Flow: il film d’animazione che racconta il cambiamento climatico senza parole

10 Mar, 2025 | Focus Mondo

Il mondo sommerso in Flow

Flow ci accompagna in un viaggio visivo e simbolico che interroga il nostro ruolo nella crisi ambientale.

L’animazione ha spesso il potere di rendere accessibili temi complessi, traducendoli in immagini evocative e universali. “Flow – Un mondo da salvare”, vincitore dell’Oscar per il miglior film d’animazione 2025, è un perfetto esempio di come il cinema possa affrontare il cambiamento climatico senza bisogno di proclami o dialoghi, ma attraverso una narrazione visiva potente e immersiva.

Diretto dal regista lettone Gints Zilbalodis, Flow trasporta gli spettatori in un mondo post-umano sommerso dall’acqua, dove un gatto nero e altri animali sono costretti a convivere e collaborare per sopravvivere. Un’opera senza parole, che parla però chiaramente della crisi climatica e della necessità di un’azione collettiva per contrastarla.

Il film ci spinge a riflettere anche sul loro ruolo dei media nel comunicare l’urgenza della crisi ambientale. Perché se è vero che il cambiamento climatico è una sfida globale, è altrettanto vero che la nostra percezione del problema – e quindi la nostra reazione – dipende da come questa crisi viene raccontata.

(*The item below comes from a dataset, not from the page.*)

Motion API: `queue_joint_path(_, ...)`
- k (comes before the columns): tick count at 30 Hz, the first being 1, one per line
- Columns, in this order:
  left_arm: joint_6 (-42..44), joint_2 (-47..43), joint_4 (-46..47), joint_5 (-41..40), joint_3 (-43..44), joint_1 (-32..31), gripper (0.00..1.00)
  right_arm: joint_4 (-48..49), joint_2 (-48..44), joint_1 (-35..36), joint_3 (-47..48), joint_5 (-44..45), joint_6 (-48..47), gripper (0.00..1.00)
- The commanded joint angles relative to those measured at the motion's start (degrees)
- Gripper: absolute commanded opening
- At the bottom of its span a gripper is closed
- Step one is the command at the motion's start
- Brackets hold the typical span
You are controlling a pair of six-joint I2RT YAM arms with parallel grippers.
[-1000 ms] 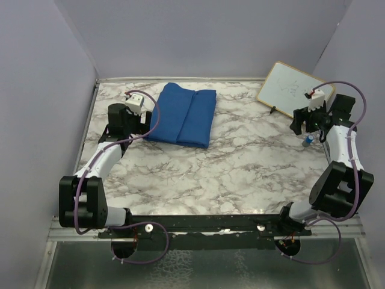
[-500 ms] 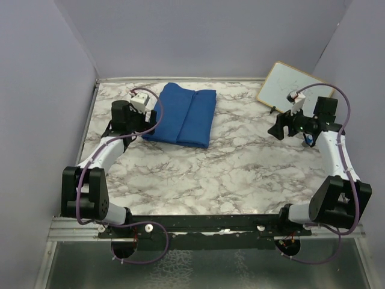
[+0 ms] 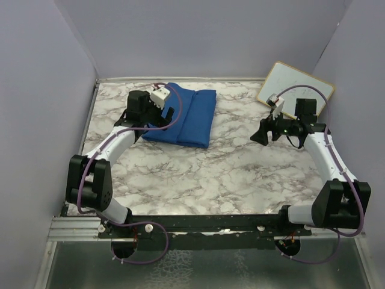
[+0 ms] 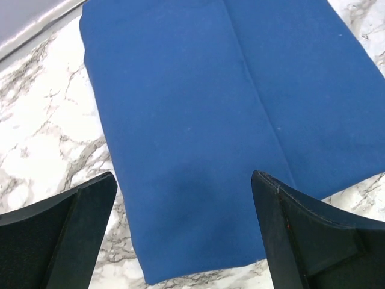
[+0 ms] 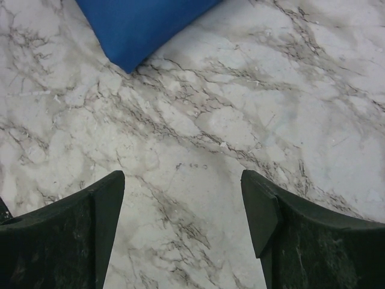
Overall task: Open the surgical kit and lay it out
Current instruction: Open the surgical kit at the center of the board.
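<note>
The surgical kit is a folded royal-blue cloth bundle lying at the back of the marble table, left of centre. Its wrap is closed, so nothing inside shows. My left gripper hovers over the bundle's left half, jaws wide open and empty. In the left wrist view the blue cloth fills the space ahead of the left gripper. My right gripper is open above bare marble to the right of the bundle. The right wrist view shows the right gripper open over marble, with a corner of the blue cloth ahead at upper left.
A wood-framed whiteboard leans at the back right, just behind the right arm. Lilac walls close in the table on three sides. A metal rail runs along the table's left edge.
The left gripper swung right from beside the bundle to over its left half. The right gripper moved left and forward from the whiteboard toward the table's middle, its jaws narrowing slightly.
</note>
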Motion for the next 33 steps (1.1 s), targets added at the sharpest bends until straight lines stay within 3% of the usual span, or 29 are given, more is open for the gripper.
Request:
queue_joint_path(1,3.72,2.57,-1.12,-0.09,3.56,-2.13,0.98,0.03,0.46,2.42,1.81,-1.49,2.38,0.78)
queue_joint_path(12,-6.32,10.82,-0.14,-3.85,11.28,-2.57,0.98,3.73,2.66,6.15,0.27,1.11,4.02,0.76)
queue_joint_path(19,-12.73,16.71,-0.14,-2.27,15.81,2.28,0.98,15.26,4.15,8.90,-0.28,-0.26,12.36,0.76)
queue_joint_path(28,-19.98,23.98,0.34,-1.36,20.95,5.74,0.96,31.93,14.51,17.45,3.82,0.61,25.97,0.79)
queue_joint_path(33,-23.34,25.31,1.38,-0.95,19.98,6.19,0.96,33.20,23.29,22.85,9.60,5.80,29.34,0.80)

Un mondo sommerso: la metafora della crisi climatica

In Flow, l’umanità è scomparsa. Le città sono sommerse dall’acqua, i resti del nostro passaggio sulla Terra affondati sotto la superficie. Il film non spiega cosa sia successo, ma il messaggio è chiaro: l’equilibrio ecologico è stato alterato, e la natura ha ripreso il suo spazio.

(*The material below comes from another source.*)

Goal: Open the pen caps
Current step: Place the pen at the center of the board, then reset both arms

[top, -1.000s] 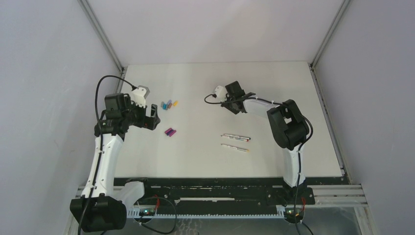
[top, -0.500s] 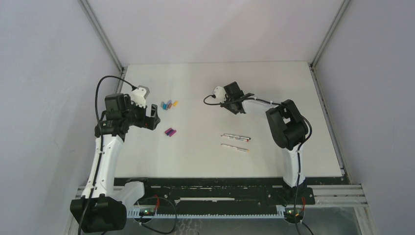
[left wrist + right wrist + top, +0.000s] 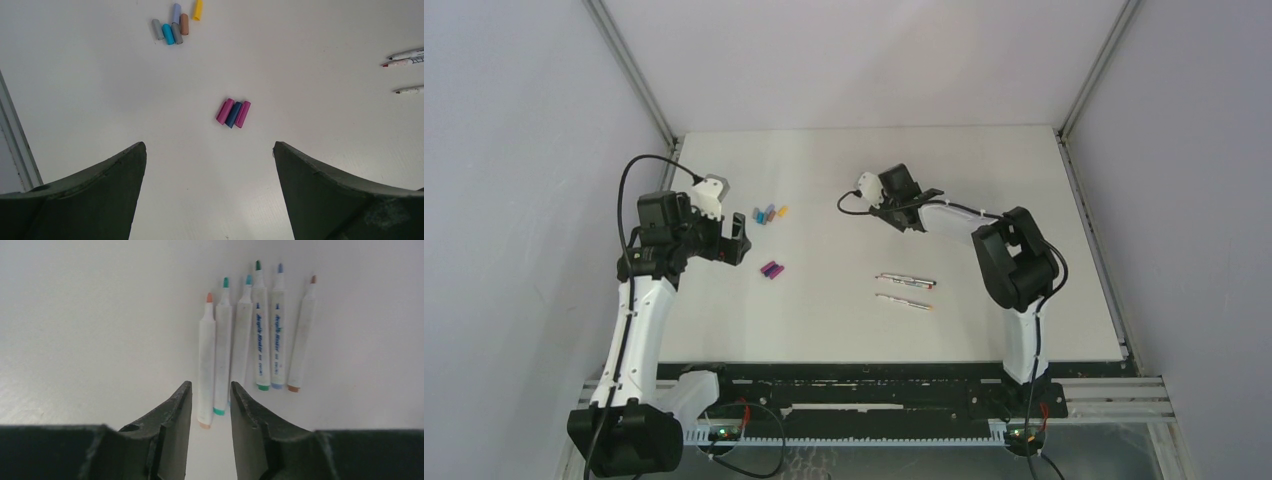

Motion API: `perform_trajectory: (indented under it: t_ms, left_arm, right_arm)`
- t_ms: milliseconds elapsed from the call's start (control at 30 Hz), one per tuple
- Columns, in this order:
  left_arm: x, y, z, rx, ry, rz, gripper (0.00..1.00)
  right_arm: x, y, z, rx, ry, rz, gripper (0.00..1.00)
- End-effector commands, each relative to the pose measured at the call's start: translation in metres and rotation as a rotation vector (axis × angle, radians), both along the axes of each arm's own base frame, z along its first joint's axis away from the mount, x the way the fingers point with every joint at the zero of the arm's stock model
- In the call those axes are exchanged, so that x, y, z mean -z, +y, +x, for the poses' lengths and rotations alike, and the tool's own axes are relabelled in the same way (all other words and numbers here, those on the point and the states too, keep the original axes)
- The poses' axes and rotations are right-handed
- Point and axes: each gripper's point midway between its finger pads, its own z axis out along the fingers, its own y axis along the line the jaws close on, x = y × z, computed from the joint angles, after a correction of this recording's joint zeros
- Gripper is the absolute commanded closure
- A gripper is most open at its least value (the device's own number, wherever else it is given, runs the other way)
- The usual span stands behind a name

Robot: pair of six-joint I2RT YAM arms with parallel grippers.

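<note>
Three pen caps (image 3: 233, 113), magenta, blue and magenta, lie side by side ahead of my left gripper (image 3: 209, 150), which is wide open and empty above the table. Several more caps (image 3: 174, 27) lie farther off, also seen from above (image 3: 769, 212). My right gripper (image 3: 210, 390) is slightly open low over a row of several uncapped white pens (image 3: 260, 330). The ends of the orange-tipped pen (image 3: 206, 360) and the teal-tipped pen (image 3: 222, 350) show between its fingertips. More pens (image 3: 906, 281) lie mid-table.
The white table (image 3: 844, 320) has a metal frame rail (image 3: 15, 145) along its left edge, close to my left gripper (image 3: 736, 243). My right gripper (image 3: 902, 205) hides the pen row in the top view. Loose pens (image 3: 407, 52) reach the left wrist view's right edge.
My right gripper has shifted slightly left and away over the pen row. My left arm has not moved.
</note>
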Motion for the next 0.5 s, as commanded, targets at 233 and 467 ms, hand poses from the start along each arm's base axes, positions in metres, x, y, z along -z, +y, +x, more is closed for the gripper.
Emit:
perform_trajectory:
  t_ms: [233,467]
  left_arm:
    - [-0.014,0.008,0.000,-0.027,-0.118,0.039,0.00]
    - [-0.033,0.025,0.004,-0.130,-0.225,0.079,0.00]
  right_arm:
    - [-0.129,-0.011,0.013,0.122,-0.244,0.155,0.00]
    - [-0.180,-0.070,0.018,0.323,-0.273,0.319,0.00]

Questa scelta narrativa non è casuale. L’assenza dell’essere umano non solo rende il racconto universale – svincolandolo da contesti geografici o culturali specifici – ma invita anche a riflettere su un futuro possibile se non agiamo in tempo. Il mondo di Flow potrebbe essere il nostro domani, un pianeta trasformato dall’innalzamento del livello del mare e dagli eventi climatici estremi che già oggi colpiscono milioni di persone.

L’acqua, elemento onnipresente, diventa così il simbolo di un ecosistema fuori controllo, ma anche della necessità di adattamento. Il gatto protagonista, costretto a lasciare la propria casa dopo una devastante inondazione, incarna la condizione di chi si trova a dover ricominciare altrove a causa della crisi climatica.

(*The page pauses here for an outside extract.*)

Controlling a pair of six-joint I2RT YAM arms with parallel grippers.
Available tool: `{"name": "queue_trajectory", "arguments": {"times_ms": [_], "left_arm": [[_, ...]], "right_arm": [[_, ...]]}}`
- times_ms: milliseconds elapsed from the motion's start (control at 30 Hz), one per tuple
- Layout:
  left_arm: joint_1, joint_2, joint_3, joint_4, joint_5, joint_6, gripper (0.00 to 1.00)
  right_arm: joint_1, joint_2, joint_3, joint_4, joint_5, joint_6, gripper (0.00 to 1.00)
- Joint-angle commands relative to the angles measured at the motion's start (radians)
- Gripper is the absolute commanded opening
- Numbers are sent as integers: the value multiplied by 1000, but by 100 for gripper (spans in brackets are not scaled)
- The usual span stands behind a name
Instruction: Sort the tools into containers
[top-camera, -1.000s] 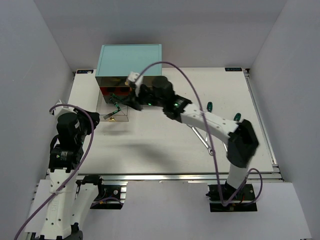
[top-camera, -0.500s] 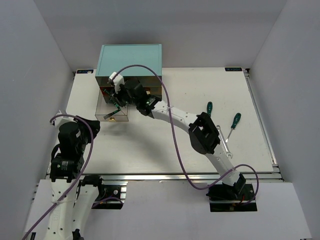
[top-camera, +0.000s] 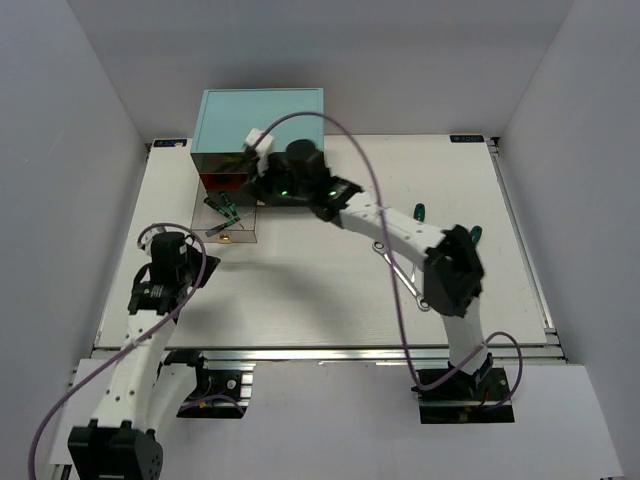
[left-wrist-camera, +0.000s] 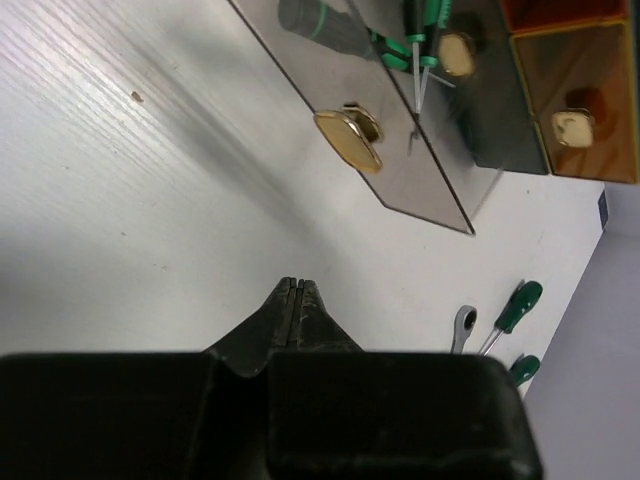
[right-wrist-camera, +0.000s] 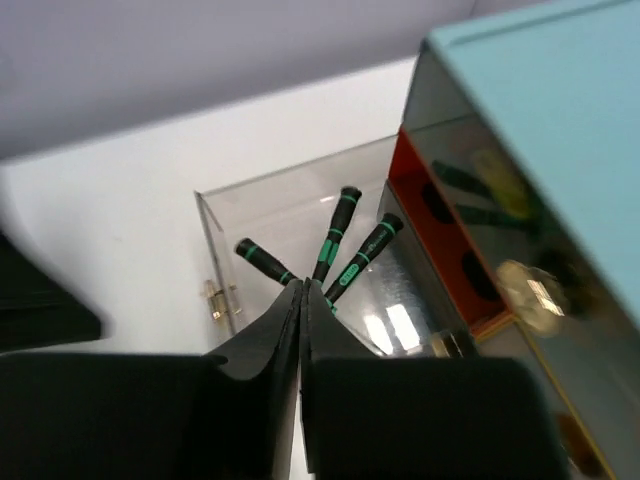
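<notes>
My right gripper (right-wrist-camera: 302, 290) hung over the pulled-out drawer (right-wrist-camera: 260, 205), jaws together and empty, probably because three screwdrivers (right-wrist-camera: 336, 232) already lay inside; my left gripper (left-wrist-camera: 293, 290) idled nearby, likewise closed.

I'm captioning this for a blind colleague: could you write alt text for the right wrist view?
The right gripper, shut, hangs over an open clear drawer holding three black-and-green screwdrivers fanned out side by side. At right stands the teal-topped cabinet, with a gold knob on its front.
</notes>
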Motion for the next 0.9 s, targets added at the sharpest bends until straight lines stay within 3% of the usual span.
{"name": "queue_trajectory", "arguments": {"times_ms": [0,167,367,600,767,867], "left_arm": [[0,102,-18,110,31,-69,0],[0,297,-19,216,31,-136,0],[0,535,89,337,20,-147,3],[0,727,262,409,23,-146,28],[0,834,362,418,30,-144,48],[0,911,421,424,31,-144,53]], "right_arm": [[-101,-252,-113,136,-216,23,0],[-223,-418,-330,132,-192,51,0],[-354,-604,-546,115,-157,6,0],[-457,-750,-751,92,-132,-5,0],[-489,-791,-808,85,-117,8,0],[-515,-800,-823,77,-113,11,0]]}}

Questo fenomeno esiste già e si chiama migrazione climatica. Il viaggio in barca che il gruppo di animali affronta ne è un richiamo immediato. Il cambiamento climatico non colpisce solo l’ambiente, ma ridefinisce anche i confini e le condizioni di vita delle comunità umane e animali.

Il ruolo dei media: quanto è urgente la crisi climatica? Dipende da come la raccontiamo

Uno degli aspetti più interessanti di Flow è che, pur essendo un film senza dialoghi, nella sua natura di prodotto mediatico ci pone indirettamente una domanda cruciale: quanto conta il modo in cui il cambiamento climatico viene raccontato dai media?

Nel mondo reale, l’attenzione dell’opinione pubblica su questo tema è fortemente influenzata dai media. Quando un’alluvione distrugge intere città, per settimane si parla di emergenza climatica, ma appena i riflettori si spostano su altro, la percezione dell’urgenza si affievolisce. I dati scientifici ci dicono che siamo in una crisi permanente, ma il racconto mediatico spesso la trasforma in un’emergenza momentanea.

Flow, con la sua narrazione visiva e simbolica, ci ricorda che non servono parole per comprendere la gravità della situazione. Basta guardarsi intorno. I media – cinema compreso – hanno il compito di mantenere alta l’attenzione, di non relegare la crisi climatica a una notizia occasionale, ma di renderla parte di un racconto costante, che aiuti le persone a comprendere la portata del problema e a sentirsi coinvolte nel cambiamento.

Collaborazione e convivenza: nessuno si salva da solo

Oltre al tema ambientale, Flow trasmette un altro messaggio fondamentale: di fronte a una crisi globale, la sopravvivenza dipende dalla capacità di collaborare.

Nel corso della storia, il gatto protagonista incontra altri animali – un cane labrador, un capibara, un lemure e un rapace ferito – ognuno con caratteristiche e attitudini diverse. Inizialmente diffidenti l’uno verso l’altro, imparano a unire le forze per superare gli ostacoli e adattarsi al nuovo ambiente.

Questa dinamica riflette il mondo reale: davanti a una sfida come il cambiamento climatico, non possiamo permetterci divisioni o individualismi. Servono soluzioni collettive, strategie condivise e un nuovo modo di pensare la convivenza tra esseri umani, tra popoli e tra specie. Non è un caso che il regista, alla cerimonia degli Oscar, abbia dichiarato: “Siamo tutti sulla stessa barca”.

Flow è un monito, ma anche un invito all’azione

Ciò che rende Flow un’opera così potente è la sua capacità di comunicare un messaggio di emergenza senza cadere nel catastrofismo. Il film non punta sul senso di colpa, ma sulla consapevolezza. La sua estetica evocativa, con scenari fluidi e una colonna sonora immersiva, trasforma il racconto in un’esperienza sensoriale che rimane impressa. La bellezza delle immagini contrasta con la gravità del tema, creando un equilibrio tra denuncia e speranza.

Flow ci dice che il cambiamento climatico non è un futuro lontano, ma una realtà già in atto. Tuttavia, il messaggio finale non è di resa, ma di possibilità: se impariamo a convivere, ad ascoltarci e ad agire insieme, possiamo ancora cambiare la rotta.

Il cinema, come i media in generale, ha il potere di influenzare la percezione collettiva e di stimolare il dibattito. Il successo di Flow dimostra che l’importanza di saper raccontare storie che parlano della crisi climatica in modo autentico ed emozionante. Sta poi a noi decidere cosa farne di questo messaggio.